In another embodiment, the present invention is directed to a bone-hard supercalender roll comprising: an elongate shaft; an intermediate layer circumferentially covering the shaft that comprises a first polymeric resin and a heavy textile material; and an outer layer circumferentially covering the intermediate layer that comprises a second polymeric resin and a reinforcing material. In this embodiment, there is no hollow metal core (as has been the case for many prior art rolls with polymeric covers) nor its associated expense, and the intermediate layer and outer cover provide the requisite bone-hard surface for calendering.
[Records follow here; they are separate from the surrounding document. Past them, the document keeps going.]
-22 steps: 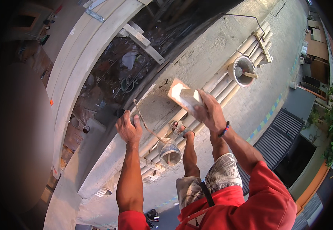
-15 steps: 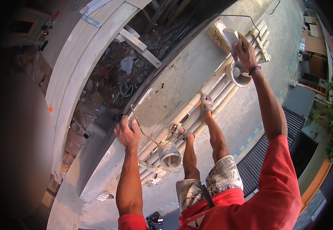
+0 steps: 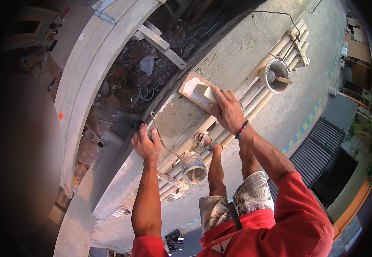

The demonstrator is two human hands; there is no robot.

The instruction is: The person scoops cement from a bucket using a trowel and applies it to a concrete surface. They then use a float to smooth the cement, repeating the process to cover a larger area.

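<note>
My right hand (image 3: pixel 228 109) grips the block handle of a plastering float (image 3: pixel 190 85), whose broad board lies against the wet, rough mortar on the wall (image 3: pixel 179 118). My left hand (image 3: pixel 146 141) rests on the wall's top edge with its fingers apart, holding nothing. Close beside it, a bent metal hook (image 3: pixel 162 141) runs down from the edge to a small bucket (image 3: pixel 194 169). To the right hangs a second bucket (image 3: pixel 275 70) with some grey mix inside and a wooden tool handle (image 3: pixel 285 80) leaning across its rim.
My feet stand on a scaffold of bundled bamboo poles (image 3: pixel 254 100) beside the wall, high above a paved ground (image 3: pixel 267 137). A bent metal rod (image 3: pixel 280 15) hooks over the wall at the far end. Behind the wall lies a dark, debris-strewn space (image 3: pixel 126 81) with a wooden plank (image 3: pixel 162 47).
My right hand has swept the float from the far right, by the farther bucket, back toward me and left over the wall. My left hand stays on the edge.
</note>
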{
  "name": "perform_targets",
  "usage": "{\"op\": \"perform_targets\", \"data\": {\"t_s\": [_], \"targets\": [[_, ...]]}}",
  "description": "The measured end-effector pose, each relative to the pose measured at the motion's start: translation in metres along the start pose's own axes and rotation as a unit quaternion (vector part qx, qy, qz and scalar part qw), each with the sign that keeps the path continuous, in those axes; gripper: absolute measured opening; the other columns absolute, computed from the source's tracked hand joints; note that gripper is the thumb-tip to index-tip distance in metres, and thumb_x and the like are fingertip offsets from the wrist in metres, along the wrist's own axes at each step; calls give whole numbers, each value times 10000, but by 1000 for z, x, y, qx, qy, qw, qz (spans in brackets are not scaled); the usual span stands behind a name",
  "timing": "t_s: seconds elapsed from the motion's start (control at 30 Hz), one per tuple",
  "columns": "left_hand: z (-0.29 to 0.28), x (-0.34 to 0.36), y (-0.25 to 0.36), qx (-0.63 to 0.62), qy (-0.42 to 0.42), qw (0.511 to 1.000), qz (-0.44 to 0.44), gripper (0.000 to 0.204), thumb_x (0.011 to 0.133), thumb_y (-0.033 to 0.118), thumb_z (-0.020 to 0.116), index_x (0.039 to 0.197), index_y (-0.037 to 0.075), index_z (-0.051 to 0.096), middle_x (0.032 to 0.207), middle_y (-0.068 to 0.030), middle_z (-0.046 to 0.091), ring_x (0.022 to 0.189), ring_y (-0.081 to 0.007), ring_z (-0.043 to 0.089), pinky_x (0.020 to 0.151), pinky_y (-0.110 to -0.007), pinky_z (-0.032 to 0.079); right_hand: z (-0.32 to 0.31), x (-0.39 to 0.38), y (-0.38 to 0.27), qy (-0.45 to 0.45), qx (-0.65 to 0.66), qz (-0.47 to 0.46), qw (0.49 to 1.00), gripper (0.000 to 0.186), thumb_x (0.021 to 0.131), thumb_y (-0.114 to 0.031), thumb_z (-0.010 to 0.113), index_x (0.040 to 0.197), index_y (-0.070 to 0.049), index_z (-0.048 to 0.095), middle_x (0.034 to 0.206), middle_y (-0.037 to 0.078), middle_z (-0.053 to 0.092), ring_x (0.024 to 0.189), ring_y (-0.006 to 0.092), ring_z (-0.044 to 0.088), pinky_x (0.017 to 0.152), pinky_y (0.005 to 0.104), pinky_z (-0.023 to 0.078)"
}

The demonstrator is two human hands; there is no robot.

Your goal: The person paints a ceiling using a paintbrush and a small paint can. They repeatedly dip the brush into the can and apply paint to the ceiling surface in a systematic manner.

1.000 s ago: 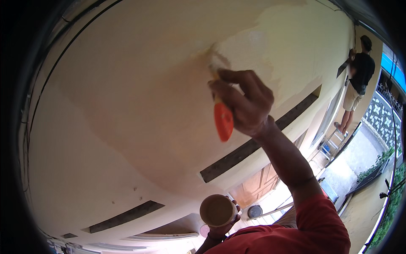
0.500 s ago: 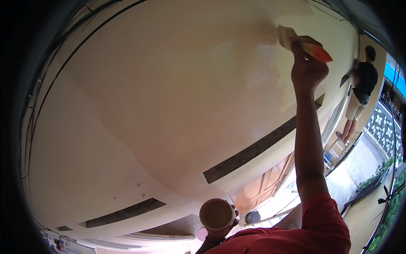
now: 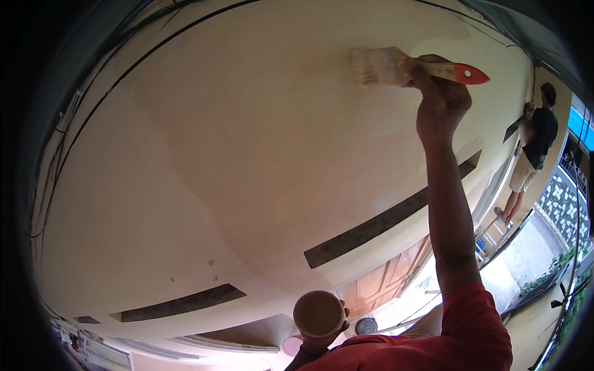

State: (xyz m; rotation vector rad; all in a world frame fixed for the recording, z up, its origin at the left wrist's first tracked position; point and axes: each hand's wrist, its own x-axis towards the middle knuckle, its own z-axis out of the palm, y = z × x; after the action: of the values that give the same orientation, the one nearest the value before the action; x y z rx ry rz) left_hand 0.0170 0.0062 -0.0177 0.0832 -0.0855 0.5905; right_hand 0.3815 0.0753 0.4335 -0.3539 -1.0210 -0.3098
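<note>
Raised high at the upper right, my right hand (image 3: 444, 96) grips a wide paintbrush (image 3: 383, 66) with a red-ended wooden handle. Its pale bristles point left and lie against or very close to the wall (image 3: 266, 142). A darker, wet-looking patch spreads over the wall's middle, with paler paint to its left. Low in the view, my left hand (image 3: 328, 339) holds a round tub (image 3: 318, 314) from below and the side. Brownish, paint-like liquid shows inside the tub.
Long dark slots (image 3: 371, 232) cut into the wall run below the brush. Loose black cables (image 3: 117, 77) hang along the left and top. A wooden door (image 3: 383, 269) and a dark bucket (image 3: 366, 326) are below. At right, another person (image 3: 537, 139) stands on a ladder (image 3: 490, 240).
The brush has swept left across the wall and turned so its bristles face left. My left hand and the tub stay nearly in place.
</note>
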Motion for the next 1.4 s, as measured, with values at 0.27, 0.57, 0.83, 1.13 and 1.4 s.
{"op": "perform_targets", "data": {"t_s": [0.27,0.57,0.83,1.13,1.4], "targets": [[-10,-15,15,69,47,996,20,821,984,646,706,1622,168,512,1532,-191,573,1418,-417,520,1044,-597,528,-74,-2,21,-98,-370,-286,878,179,885,-18,872,1034,-91,805,1064,106,807,960,260,802,804,344,646],[8,9,8,-25,15,999,-27,740,1039,565,688,1624,153,498,1545,-192,572,1412,-413,546,1051,-592,553,-71,-132,-7,-112,-177,-92,974,199,915,-18,877,1077,-38,764,1060,153,800,889,235,793,768,346,670],[-17,10,6,26,20,999,-23,772,1025,606,685,1633,163,513,1573,-195,533,1450,-421,492,1070,-602,531,-137,-81,24,80,-255,-125,955,176,954,23,846,1098,-29,760,1111,123,806,951,218,783,853,361,662],[-26,2,4,109,66,992,23,767,1040,620,652,1644,175,491,1586,-192,532,1469,-423,497,1082,-615,520,50,-88,-11,-216,-353,-359,837,100,885,-92,847,972,-106,798,1178,169,786,930,290,777,770,368,657],[-29,-19,2,544,101,826,111,689,1091,515,643,1651,155,466,1583,-201,529,1462,-431,515,1080,-648,538,15,-230,-42,-501,-106,-207,834,175,857,-164,859,1008,-132,777,1114,149,767,836,241,759,684,335,639]]}}
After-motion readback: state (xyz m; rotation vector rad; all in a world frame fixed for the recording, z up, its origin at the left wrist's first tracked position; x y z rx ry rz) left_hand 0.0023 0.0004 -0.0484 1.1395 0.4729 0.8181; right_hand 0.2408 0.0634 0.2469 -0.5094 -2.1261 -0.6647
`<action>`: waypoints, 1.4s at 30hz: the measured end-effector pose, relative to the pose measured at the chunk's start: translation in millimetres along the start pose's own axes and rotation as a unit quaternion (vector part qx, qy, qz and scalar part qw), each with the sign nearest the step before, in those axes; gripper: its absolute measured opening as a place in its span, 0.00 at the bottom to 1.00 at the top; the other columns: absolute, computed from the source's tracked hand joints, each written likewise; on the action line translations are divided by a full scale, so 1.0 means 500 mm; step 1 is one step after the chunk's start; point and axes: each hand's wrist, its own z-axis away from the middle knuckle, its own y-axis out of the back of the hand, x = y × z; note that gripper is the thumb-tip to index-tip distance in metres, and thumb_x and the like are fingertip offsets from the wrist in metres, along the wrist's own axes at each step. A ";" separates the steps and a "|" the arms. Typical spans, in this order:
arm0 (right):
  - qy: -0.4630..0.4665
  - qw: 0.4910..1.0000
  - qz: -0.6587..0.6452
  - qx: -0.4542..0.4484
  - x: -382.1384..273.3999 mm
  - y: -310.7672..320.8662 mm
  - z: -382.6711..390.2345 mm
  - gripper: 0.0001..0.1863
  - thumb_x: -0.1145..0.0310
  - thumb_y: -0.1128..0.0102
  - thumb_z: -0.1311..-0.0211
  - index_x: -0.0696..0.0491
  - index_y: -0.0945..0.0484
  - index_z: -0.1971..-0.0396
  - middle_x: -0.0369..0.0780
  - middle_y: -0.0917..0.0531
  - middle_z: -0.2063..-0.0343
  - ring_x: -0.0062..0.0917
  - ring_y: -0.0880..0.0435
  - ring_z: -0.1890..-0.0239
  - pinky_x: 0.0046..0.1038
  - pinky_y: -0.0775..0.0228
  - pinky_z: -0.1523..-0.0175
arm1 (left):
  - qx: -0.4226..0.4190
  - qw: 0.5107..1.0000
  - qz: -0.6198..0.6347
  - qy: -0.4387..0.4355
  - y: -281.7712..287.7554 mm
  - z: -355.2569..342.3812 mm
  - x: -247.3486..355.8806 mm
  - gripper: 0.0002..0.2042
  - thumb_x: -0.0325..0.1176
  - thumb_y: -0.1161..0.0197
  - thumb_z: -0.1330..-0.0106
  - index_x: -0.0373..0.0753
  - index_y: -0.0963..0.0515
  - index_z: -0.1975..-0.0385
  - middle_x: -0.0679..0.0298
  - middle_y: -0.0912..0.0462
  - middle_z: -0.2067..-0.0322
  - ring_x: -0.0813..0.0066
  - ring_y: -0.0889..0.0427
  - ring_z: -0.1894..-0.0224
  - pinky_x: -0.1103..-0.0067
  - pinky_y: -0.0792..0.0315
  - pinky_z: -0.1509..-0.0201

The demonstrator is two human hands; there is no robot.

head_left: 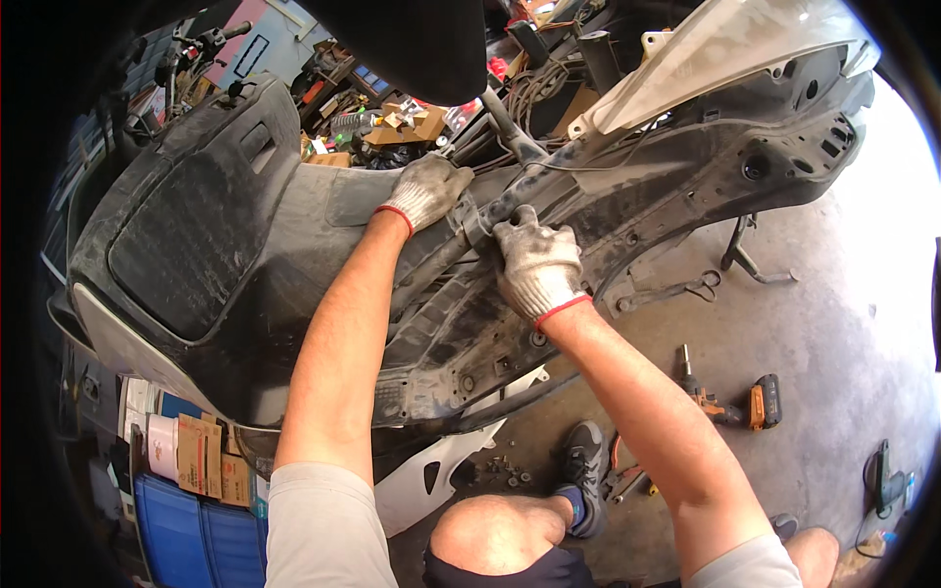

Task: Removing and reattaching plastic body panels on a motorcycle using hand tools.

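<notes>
A dusty scooter body with a black plastic footwell (pixel 206 225) and a metal frame tube (pixel 520 196) lies across the view. My left hand (pixel 426 191), in a grimy knit glove, has its fingers curled at the footwell's far edge beside the tube; what they hold is unclear. My right hand (pixel 539 260), gloved alike, is closed at a bracket (pixel 478 223) on the tube, its fingertips partly hidden, so its grip cannot be made out. A pale body panel (pixel 691 64) angles above the frame at upper right.
A power drill (pixel 760 402), pliers (pixel 623 480), scattered small hardware (pixel 505 468) and another tool (pixel 887 480) lie on the concrete floor (pixel 823 323). A white panel (pixel 407 495), cardboard boxes (pixel 201 456) and a blue bin (pixel 186 529) sit lower left. Cluttered parts (pixel 412 122) are behind the scooter.
</notes>
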 end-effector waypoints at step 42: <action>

In each of these embodiments, the inclusion of the heavy textile fiber material can occupy volume within the roll and provide structural integrity thereto without the expense of a metal core or the denting and marring problems associated with filled rolls. The heavy textile material has proven to provide a sound bonding substrate for the outer cover, and it can also bond effectively to the fibrous material of a core layer. It is preferred that the heavy textile material be a coarse fiberglass fabric; more preferably, the fabric has a mock leno weave, which provides a relatively high effective thickness to the fabric, particularly for multiple overlying plies, and also provides roughness to the fabric to improve interlaminar bonding and shear strength.